§ Extracted information:

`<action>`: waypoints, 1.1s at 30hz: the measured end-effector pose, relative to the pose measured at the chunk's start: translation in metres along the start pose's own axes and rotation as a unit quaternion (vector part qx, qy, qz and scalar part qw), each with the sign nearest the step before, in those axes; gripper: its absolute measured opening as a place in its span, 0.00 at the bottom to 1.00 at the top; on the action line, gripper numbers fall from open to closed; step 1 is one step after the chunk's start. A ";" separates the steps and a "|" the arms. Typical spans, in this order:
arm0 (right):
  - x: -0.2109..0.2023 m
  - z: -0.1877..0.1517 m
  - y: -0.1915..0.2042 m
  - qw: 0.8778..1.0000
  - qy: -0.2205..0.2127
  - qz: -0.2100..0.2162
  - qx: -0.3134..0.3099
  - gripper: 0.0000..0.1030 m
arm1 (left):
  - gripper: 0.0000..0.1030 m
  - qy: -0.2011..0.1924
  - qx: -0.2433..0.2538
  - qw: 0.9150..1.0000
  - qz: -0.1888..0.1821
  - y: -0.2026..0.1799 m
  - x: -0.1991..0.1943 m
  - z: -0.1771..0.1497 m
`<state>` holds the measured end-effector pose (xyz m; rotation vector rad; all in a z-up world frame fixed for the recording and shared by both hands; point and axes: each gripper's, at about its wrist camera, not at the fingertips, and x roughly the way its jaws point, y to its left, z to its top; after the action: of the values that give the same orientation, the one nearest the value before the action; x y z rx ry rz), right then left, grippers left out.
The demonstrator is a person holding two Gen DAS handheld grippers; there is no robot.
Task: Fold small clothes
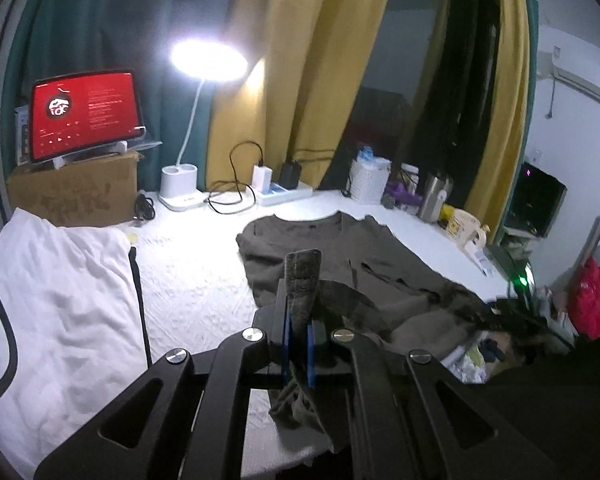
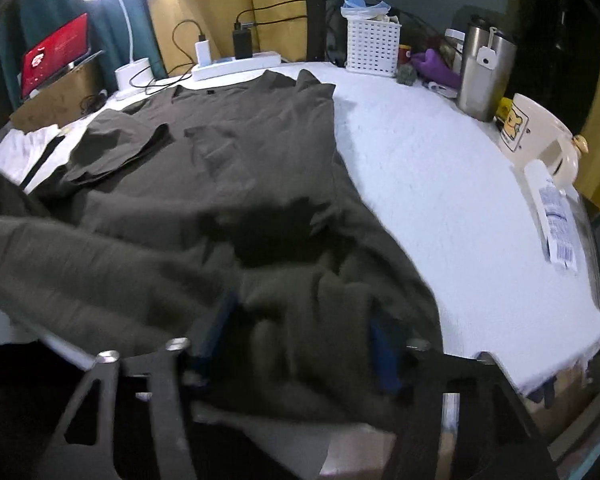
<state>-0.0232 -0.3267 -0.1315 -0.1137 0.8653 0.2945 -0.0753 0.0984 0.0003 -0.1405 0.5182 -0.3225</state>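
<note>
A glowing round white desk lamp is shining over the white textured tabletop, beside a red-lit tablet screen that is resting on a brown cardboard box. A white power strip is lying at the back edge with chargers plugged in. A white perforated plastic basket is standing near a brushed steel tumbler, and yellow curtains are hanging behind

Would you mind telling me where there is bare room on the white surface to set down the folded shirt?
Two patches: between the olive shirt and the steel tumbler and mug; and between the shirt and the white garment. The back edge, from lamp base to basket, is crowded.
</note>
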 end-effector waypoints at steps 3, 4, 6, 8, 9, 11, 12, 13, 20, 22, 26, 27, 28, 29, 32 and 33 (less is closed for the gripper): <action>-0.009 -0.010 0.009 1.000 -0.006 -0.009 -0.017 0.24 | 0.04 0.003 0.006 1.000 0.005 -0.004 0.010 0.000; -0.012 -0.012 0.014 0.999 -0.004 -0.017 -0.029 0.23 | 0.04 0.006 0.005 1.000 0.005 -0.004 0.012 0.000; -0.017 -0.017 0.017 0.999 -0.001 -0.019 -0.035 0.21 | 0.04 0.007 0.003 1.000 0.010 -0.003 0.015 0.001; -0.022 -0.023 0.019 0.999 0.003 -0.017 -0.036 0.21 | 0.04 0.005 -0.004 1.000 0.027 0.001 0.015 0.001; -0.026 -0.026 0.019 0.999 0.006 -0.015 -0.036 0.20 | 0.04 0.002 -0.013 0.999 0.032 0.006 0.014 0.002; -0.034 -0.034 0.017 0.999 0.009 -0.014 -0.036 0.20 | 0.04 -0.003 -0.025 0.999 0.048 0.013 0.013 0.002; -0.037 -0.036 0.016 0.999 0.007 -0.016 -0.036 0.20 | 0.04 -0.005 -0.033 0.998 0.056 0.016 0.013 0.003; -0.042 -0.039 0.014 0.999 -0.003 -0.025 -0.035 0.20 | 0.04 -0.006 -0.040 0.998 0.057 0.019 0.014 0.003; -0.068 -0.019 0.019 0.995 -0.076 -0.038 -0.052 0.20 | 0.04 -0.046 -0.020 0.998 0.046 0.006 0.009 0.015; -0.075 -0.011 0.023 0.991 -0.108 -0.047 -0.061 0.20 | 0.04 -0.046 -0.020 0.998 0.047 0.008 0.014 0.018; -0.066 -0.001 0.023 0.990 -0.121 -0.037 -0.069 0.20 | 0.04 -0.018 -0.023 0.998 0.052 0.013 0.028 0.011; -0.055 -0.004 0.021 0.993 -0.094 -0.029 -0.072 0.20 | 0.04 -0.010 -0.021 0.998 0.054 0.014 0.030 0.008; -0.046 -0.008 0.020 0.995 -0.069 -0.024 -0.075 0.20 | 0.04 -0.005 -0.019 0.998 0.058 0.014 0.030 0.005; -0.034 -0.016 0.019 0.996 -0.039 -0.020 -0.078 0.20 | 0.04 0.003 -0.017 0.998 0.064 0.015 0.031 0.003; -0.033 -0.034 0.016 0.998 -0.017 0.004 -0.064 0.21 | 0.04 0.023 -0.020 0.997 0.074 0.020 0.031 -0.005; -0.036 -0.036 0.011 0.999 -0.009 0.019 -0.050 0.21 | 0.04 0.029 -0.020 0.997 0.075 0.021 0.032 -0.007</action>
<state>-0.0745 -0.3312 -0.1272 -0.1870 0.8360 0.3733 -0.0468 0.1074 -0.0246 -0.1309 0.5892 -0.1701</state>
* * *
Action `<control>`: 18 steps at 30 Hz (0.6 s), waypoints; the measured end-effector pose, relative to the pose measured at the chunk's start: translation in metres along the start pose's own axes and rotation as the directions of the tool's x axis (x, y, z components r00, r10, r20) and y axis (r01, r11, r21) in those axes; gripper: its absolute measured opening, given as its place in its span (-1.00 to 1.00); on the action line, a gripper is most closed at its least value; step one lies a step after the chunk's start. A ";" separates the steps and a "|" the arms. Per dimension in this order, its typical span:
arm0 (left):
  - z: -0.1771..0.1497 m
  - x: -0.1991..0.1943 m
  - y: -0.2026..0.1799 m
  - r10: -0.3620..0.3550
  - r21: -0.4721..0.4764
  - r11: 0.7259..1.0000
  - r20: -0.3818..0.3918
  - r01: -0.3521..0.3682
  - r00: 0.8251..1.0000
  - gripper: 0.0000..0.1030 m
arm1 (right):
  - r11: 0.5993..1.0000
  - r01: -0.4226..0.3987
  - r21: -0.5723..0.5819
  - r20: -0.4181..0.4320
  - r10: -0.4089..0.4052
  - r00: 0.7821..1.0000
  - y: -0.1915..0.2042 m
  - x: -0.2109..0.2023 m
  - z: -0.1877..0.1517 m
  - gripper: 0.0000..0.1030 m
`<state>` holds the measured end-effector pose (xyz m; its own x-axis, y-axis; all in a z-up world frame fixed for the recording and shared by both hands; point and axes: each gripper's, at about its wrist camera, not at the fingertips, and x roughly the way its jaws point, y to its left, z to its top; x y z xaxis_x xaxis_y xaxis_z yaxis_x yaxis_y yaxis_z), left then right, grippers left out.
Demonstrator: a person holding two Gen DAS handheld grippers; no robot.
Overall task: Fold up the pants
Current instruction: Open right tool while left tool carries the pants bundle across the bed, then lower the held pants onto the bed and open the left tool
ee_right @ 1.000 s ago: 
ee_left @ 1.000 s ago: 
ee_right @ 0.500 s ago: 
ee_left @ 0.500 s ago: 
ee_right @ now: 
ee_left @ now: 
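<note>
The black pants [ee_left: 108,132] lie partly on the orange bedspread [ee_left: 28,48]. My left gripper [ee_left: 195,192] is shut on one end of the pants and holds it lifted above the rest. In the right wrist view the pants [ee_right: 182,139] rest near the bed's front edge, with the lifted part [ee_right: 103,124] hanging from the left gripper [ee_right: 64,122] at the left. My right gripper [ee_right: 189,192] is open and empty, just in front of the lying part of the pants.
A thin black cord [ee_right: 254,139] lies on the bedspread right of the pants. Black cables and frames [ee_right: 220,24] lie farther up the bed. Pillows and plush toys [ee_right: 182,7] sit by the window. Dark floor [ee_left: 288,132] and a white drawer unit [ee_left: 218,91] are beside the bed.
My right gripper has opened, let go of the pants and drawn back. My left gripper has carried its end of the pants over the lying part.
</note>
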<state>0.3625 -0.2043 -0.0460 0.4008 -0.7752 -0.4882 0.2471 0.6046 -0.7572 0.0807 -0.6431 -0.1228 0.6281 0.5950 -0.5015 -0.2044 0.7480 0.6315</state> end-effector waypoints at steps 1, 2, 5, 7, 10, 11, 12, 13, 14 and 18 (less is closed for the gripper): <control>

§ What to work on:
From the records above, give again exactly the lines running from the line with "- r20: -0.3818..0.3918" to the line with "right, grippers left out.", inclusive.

§ Solution for this exercise:
  - r20: -0.3818..0.3918
  - r01: -0.3521..0.3682
  - r00: 0.8251..1.0000
  - gripper: 0.0000..0.1030 m
arm1 (right):
  - r11: 0.5993..1.0000
  - r01: -0.4226..0.3987
  - r21: -0.5723..0.5819
  - r20: -0.4181..0.4320
  - r10: -0.4089..0.4052
  - r00: 0.7821..1.0000
  - y: -0.1915..0.2042 m
  - x: -0.2109..0.2023 m
  - z: -0.1877..0.1517 m
  - gripper: 0.0000..0.1030 m
`<state>` holds the measured end-effector pose (xyz m; its own x-axis, y-axis; all in a z-up world frame fixed for the recording and shared by both hands; point and axes: each gripper's, at about its wrist camera, not at the fingertips, and x roughly the way its jaws point, y to its left, z to its top; x y z xaxis_x xaxis_y xaxis_z yaxis_x yaxis_y yaxis_z), left then right, grippers left out.

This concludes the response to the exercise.